Somehow he overcame the problem, smuggling the gifts into the factory and passing them over to Fritz.13 The food was very welcome, but even more so was the news of Lintschi and their friends. Fritz asked eagerly after his mother and sister, but Wocher shook his head gravely. Everyone he’d spoken to had said the same—Tini Kleinmann and her daughter had gone with the deportations to the Ostland and never been heard of since. Fritz’s disappointment was bitter; his last hope had been taken away from him. But he still clung to the faint possibility that they weren’t dead. Fritz’s aunts, Jenni Rottenstein and Bertha Teperberg, had been deported too; after a few months’ anxious suspense, in September 1942 they had both been summoned and put aboard one of the last Ostland transports to leave Vienna. Jenni had no family of her own other than her talking cat, but Bertha left behind her daughter and grandson.

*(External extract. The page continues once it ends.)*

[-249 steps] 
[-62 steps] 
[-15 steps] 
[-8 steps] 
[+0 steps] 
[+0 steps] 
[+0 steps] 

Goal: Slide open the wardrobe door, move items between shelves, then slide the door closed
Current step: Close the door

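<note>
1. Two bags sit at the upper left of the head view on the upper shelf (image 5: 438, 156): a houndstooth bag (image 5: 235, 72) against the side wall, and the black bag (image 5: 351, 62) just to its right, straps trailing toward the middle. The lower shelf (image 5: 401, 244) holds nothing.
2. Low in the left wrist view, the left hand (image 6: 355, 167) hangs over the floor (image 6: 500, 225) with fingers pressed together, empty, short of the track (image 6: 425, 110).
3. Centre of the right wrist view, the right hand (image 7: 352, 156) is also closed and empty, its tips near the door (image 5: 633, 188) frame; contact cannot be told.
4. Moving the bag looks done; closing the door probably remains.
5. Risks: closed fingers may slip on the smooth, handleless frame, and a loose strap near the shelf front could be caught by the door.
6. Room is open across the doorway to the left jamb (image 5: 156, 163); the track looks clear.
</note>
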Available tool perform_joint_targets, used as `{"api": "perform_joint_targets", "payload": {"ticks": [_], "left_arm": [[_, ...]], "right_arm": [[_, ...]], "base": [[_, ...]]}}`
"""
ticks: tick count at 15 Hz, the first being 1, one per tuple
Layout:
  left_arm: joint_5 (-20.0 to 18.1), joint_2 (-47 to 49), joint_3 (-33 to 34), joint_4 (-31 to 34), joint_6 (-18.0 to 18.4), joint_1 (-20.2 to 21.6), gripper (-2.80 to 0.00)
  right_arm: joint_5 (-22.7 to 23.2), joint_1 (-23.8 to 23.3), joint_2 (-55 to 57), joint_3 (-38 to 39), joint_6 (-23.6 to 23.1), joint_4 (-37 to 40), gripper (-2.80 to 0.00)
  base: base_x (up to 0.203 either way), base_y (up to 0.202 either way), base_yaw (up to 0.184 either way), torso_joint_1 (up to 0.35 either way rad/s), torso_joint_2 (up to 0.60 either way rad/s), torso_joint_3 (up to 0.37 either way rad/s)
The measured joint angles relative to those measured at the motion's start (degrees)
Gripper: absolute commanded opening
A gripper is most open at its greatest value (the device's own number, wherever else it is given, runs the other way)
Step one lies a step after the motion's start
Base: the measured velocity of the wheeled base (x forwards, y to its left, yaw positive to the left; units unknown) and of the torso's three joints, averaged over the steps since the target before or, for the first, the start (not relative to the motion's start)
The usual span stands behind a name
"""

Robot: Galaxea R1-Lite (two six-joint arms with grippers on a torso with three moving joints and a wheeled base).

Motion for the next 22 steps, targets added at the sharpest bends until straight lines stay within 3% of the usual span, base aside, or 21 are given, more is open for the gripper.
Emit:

The two sisters went to their end together among the pines at Maly Trostinets.14
Fritz shared the food among his comrades in his work detail and took the news and the letters back to his papa. Despite the crushing news about Tini and Herta, Gustav was heartened to hear from his dear friends. His nature rebelled against giving up hope, and it gave him joy to think that he would be able to write to people he loved.
There was a much bleaker reaction from Gustl Herzog and Stefan Heymann when Fritz told them what he’d done; despite his own confidence in Alfred Wocher’s trustworthiness, Stefan in particular was deeply suspicious. It was too soon after Erich and Walter and the others. He warned Fritz against any further involvement with the German. Fritz’s respect for Stefan was great, but his longing for the old world and his family was greater.